◆ WORK REQUIRED
The answer is to be an exact copy of the lines below running from the line with "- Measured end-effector" down to the line with "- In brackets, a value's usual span", both ends included, and nothing more.

◆ EXCERPTED RECORDS
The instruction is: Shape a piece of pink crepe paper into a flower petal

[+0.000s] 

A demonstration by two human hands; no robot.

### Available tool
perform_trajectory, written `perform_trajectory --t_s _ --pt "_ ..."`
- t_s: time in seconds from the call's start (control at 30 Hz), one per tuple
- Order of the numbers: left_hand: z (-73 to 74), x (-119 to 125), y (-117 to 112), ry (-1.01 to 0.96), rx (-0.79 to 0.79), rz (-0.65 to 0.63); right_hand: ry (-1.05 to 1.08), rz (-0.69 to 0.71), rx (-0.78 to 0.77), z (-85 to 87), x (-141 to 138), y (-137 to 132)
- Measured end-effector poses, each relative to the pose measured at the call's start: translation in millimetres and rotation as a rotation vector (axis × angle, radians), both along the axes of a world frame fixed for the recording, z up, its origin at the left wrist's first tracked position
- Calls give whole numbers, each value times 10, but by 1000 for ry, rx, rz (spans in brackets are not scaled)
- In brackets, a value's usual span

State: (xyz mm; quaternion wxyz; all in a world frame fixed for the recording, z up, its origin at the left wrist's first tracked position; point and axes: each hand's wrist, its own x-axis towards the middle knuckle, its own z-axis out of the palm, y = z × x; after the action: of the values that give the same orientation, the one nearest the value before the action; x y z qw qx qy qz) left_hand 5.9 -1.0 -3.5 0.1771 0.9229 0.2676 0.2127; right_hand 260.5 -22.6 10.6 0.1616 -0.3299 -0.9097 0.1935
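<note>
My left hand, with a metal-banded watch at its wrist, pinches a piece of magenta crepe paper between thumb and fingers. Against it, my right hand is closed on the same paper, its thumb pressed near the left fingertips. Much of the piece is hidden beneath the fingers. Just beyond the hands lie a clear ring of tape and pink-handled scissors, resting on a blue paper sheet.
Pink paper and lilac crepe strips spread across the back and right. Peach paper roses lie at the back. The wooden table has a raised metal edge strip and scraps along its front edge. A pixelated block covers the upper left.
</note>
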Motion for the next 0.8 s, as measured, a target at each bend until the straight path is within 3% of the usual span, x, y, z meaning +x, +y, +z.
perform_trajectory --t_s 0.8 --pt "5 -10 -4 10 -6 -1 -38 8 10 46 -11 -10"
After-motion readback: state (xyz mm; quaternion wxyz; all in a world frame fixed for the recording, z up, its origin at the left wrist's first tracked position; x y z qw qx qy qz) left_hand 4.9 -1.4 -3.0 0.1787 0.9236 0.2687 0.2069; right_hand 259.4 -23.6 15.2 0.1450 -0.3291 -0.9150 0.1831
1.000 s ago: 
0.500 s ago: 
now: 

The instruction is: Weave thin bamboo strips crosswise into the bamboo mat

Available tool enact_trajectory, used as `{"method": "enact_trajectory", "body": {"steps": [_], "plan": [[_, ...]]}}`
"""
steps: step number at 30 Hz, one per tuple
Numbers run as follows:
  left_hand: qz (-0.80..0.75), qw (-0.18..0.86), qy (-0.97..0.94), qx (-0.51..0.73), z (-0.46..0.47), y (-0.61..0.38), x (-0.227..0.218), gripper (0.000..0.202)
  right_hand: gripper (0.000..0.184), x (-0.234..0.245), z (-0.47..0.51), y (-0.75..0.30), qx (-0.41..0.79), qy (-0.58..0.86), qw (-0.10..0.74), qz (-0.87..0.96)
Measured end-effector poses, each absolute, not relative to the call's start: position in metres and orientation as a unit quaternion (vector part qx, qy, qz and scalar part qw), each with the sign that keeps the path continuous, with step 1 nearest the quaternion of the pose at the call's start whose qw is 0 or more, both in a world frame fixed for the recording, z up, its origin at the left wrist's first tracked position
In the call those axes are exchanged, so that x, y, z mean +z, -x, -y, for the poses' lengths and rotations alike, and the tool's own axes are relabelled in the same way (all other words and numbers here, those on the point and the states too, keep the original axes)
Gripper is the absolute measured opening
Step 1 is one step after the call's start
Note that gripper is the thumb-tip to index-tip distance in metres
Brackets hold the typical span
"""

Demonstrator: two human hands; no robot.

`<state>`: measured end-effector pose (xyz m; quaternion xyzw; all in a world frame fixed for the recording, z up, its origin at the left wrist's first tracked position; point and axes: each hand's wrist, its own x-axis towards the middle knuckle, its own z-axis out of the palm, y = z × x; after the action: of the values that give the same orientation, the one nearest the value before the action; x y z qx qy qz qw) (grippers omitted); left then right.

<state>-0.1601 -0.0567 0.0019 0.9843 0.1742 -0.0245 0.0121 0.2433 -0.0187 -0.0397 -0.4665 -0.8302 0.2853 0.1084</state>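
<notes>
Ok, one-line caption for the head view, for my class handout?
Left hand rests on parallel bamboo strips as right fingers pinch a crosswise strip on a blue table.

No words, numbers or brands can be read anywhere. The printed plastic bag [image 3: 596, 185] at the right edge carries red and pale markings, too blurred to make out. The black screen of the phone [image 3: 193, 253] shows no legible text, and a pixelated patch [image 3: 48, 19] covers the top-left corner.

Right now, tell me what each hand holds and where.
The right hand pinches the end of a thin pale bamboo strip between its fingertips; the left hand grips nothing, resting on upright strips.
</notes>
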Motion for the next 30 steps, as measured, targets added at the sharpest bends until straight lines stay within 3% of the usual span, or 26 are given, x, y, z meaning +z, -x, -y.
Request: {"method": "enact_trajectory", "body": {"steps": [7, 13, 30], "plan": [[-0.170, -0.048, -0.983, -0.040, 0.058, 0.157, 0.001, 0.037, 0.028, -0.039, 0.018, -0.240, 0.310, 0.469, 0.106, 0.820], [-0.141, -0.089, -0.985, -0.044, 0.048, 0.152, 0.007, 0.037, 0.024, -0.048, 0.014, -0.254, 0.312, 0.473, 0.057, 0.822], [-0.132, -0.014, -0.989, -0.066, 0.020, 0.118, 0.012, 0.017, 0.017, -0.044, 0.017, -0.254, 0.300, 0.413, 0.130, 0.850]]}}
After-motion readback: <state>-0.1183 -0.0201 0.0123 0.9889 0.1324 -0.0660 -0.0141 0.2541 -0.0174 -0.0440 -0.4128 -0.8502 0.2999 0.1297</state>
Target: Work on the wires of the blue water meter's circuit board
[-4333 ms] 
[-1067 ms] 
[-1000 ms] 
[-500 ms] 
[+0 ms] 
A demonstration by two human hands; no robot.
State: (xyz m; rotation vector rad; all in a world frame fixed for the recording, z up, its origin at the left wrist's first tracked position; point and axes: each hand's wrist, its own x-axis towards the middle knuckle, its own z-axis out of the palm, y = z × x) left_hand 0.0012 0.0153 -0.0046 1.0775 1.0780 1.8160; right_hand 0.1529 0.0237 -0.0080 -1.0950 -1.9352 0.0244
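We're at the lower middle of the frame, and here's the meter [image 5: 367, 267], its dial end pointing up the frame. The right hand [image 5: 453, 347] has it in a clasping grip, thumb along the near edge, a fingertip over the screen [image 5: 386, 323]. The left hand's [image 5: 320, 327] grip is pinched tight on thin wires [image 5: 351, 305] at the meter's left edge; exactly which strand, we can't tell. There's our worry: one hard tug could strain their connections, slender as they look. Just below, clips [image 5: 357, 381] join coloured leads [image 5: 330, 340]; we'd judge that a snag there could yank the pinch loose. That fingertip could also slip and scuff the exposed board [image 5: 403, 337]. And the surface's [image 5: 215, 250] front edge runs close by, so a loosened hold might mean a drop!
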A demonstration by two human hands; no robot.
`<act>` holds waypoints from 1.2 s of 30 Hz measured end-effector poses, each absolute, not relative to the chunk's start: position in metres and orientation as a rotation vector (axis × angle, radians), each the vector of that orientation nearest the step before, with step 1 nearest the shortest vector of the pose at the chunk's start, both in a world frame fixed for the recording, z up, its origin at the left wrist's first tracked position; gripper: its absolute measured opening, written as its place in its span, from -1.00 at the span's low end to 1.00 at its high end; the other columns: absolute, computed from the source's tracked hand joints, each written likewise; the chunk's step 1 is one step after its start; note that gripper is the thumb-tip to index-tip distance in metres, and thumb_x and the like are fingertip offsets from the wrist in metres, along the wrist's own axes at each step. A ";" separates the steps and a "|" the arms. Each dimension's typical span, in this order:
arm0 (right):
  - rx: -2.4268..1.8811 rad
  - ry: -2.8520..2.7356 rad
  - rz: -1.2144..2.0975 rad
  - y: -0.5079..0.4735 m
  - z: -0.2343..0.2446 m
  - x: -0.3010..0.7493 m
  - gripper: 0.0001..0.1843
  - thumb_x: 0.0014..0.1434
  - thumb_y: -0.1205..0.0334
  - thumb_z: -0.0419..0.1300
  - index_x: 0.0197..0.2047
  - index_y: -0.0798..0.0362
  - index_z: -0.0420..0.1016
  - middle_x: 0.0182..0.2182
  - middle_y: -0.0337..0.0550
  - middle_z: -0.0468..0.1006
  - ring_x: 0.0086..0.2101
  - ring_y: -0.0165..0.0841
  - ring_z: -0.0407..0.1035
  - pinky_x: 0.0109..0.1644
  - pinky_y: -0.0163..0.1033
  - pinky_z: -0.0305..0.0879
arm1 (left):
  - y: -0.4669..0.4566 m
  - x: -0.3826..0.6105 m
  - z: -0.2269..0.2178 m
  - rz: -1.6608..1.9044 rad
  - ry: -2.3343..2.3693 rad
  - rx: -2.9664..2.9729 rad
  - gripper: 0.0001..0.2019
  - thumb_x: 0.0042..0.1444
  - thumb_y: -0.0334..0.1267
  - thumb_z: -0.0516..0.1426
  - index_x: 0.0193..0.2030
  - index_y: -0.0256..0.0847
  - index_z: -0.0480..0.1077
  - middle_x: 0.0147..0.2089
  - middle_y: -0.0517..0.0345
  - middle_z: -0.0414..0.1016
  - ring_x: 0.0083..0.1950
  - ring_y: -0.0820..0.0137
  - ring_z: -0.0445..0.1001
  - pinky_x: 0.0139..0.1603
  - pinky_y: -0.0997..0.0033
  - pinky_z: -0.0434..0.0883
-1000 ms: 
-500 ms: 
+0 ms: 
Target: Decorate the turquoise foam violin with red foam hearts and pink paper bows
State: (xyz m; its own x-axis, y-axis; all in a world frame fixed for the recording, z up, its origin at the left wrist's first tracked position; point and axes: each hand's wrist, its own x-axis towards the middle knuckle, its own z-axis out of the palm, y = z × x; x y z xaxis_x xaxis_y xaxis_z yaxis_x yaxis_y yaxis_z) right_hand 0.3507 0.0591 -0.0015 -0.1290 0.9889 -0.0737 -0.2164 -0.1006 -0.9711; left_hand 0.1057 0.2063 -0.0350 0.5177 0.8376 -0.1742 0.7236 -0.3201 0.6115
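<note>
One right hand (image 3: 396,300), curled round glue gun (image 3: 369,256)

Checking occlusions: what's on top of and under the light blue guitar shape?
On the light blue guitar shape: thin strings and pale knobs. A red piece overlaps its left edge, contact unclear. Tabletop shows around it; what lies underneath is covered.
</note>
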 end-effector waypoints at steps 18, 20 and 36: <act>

◆ SOLUTION TO THE PROBLEM
- Measured end-effector poses, each relative to the pose measured at the call's start: translation in millimetres and rotation as a rotation vector (axis × angle, radians), both along the axes of a world frame fixed for the recording, z up, its origin at the left wrist's first tracked position
- Calls give whole numbers, each value times 10, but by 1000 for ry, rx, rz (spans in brackets are not scaled)
- In brackets, a value's usual span

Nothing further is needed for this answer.